骨质疏松症
生物信息学
计算生物学
医学
线粒体
生物
病理
遗传学
作者
Ke Bi,Yuxi Chen,Yuhang Hu,Li Song,Weiming Li,Zhange Yu,Lei Yu
标识
DOI:10.1038/s41598-024-84926-8
摘要
Osteoporosis (OP) is a prevalent age-related bone metabolic disease. Aging and mitochondrial dysfunction are involved in the onset and progression of OP, but the specific mechanisms have not been elucidated. The aim of this study was to identify novel potential biomarkers associated with aging and mitochondria in OP. In this study, based on GEO database, aging-related and mitochondria-related differentially expressed genes (AR&MRDEGs) were screened. The AR&MRDEGs were enriched in mitochondrial structure and function. Then, 6 key genes were identified by WGCNA and multiple machine learning, and a novel diagnostic model was constructed. The efficacy of diagnostic model was validated using external datasets. The results showed that diagnostic model had favorable diagnostic prediction ability. Next, key gene regulatory networks were constructed and single-gene GSEA analysis was performed. In addition, based on a single-cell dataset from OP, single-cell differentially expressed genes (scDEGs) were identified.

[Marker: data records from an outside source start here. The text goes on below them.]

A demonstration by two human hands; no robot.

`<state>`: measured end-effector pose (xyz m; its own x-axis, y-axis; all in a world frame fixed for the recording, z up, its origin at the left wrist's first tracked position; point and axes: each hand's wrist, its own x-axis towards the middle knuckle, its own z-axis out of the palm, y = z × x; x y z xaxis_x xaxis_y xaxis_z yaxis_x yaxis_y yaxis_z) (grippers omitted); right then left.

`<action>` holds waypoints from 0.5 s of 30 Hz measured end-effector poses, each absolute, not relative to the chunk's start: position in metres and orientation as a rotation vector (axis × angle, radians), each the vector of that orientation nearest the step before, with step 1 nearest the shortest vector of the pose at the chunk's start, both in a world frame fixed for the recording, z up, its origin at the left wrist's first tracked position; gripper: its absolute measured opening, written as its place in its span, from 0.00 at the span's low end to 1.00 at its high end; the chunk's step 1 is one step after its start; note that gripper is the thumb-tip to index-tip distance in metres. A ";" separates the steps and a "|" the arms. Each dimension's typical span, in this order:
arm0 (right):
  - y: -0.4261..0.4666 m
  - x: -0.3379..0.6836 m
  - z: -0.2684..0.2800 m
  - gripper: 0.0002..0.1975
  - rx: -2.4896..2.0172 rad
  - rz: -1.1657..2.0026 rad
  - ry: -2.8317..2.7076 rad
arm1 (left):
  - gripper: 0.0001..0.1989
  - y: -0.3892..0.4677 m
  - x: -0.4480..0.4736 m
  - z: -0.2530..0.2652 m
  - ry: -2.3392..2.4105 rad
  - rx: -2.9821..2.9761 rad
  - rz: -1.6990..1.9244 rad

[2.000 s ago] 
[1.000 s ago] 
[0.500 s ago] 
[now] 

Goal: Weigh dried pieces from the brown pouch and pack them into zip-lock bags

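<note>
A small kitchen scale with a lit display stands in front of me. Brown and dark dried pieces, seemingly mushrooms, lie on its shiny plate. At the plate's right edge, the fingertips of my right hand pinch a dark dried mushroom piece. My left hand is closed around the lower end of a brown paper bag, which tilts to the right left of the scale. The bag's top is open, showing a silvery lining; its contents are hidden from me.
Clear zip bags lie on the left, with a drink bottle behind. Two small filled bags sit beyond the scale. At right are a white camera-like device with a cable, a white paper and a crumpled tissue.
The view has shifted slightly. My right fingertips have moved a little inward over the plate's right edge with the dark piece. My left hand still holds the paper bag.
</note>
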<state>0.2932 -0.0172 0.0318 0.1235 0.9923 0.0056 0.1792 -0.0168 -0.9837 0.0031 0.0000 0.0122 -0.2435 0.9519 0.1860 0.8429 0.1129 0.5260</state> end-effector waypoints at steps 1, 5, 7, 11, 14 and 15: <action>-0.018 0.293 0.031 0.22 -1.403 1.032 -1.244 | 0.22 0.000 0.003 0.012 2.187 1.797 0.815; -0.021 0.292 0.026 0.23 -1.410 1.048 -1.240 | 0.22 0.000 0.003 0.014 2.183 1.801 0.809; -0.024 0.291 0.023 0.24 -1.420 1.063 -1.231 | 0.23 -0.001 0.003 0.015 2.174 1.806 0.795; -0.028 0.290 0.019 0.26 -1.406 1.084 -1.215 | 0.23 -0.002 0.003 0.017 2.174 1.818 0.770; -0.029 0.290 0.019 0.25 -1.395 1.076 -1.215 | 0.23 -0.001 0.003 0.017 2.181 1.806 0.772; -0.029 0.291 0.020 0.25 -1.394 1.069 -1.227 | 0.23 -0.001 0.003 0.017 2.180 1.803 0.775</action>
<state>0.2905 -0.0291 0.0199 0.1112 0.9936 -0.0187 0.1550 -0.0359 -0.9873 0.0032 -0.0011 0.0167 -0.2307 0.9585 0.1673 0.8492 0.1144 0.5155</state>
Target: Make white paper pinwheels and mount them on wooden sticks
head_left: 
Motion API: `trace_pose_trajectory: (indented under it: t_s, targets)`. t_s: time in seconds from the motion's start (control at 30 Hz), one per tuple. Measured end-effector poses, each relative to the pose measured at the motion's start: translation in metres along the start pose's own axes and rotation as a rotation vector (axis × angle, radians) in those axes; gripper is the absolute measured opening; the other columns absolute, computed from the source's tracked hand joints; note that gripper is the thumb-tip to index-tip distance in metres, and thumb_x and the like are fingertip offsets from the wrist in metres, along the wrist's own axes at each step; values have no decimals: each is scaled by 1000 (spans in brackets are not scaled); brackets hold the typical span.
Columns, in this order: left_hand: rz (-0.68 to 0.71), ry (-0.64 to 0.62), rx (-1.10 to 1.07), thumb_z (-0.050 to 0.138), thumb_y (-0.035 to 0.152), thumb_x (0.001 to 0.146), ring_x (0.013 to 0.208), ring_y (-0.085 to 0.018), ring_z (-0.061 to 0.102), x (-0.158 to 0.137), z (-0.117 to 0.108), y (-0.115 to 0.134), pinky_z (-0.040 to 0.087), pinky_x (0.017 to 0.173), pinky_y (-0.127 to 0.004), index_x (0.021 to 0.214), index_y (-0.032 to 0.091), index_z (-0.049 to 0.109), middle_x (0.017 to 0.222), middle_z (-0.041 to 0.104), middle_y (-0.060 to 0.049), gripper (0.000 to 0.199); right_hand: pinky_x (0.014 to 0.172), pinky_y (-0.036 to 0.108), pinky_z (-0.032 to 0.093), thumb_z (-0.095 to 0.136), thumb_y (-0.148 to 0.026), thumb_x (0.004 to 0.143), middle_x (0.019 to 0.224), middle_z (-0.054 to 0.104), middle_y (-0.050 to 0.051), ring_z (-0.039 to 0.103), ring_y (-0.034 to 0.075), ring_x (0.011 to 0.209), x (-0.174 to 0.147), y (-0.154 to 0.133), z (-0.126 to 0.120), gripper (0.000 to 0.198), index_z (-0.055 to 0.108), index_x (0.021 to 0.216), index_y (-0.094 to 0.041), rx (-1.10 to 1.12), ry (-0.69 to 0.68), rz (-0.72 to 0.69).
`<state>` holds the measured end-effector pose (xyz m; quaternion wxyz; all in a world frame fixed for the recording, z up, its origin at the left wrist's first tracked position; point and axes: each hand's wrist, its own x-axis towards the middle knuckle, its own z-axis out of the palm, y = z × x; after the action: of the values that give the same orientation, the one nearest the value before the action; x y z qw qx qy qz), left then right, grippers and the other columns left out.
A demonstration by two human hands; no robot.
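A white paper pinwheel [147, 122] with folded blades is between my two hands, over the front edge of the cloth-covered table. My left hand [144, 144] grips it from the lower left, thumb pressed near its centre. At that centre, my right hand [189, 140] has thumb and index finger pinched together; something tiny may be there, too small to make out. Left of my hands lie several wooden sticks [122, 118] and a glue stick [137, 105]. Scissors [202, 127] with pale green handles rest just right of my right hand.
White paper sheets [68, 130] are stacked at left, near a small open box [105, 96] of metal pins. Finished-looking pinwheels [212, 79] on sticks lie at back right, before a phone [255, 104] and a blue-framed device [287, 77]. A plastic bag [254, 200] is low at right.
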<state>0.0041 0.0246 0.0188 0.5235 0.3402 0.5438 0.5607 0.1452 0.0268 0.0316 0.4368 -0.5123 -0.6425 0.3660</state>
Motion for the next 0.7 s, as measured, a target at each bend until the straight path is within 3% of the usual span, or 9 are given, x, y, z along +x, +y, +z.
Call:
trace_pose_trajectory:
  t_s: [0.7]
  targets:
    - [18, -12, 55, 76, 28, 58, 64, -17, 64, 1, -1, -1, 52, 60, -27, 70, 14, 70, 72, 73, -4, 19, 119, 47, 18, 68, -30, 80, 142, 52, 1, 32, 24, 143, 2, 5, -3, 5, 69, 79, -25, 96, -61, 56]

The results revealed that aging-related and mitochondria-related genes (AR&MRGs) were enriched in the ERK pathway in tissue stem cells (TSCs), and in mitochondrial membrane potential depolarization in monocytes. Cellular communication analysis showed that TSCs were active, with numerous signaling interactions with monocytes, macrophages and immune cells. Finally, the expression of key gene was verified by quantitative real-time PCR (qRT-PCR). This study is expected to provide strategies for the diagnosis and treatment of OP targeting aging and mitochondria.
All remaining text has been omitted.